### [EXERCISE DETAILS]
All of the data goes into your copy exactly as written. Images do not.

### [DATA PROVIDED]
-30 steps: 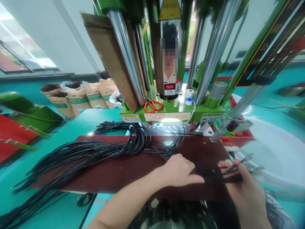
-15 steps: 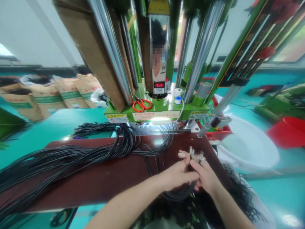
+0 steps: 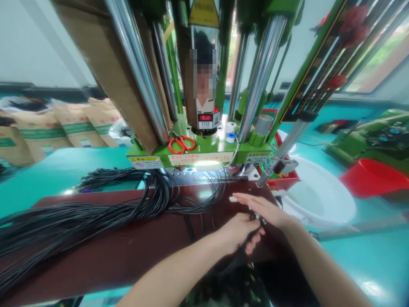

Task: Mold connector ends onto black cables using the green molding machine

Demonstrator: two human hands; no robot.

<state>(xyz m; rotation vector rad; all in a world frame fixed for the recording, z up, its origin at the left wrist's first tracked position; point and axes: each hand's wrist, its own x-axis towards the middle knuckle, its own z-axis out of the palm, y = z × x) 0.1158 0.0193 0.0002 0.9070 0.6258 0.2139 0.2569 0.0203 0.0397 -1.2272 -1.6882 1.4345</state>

### [RESPONSE]
-30 steps: 
-15 steps: 
+0 steps: 

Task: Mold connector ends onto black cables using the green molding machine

Demonstrator: two human hands; no robot.

<state>(xyz m; rotation vector rad; all in a world frame fixed for the recording, z up, its origin at the left wrist's first tracked position; point and axes: each hand's wrist, its own x-axis towards the middle knuckle, its own z-axis out of the palm, y = z × x) 0.1158 0.0193 0.0002 0.9070 0.6258 0.2139 0.2569 0.0203 0.0397 -1.2272 -1.6882 1.4345</state>

Now the output is complete.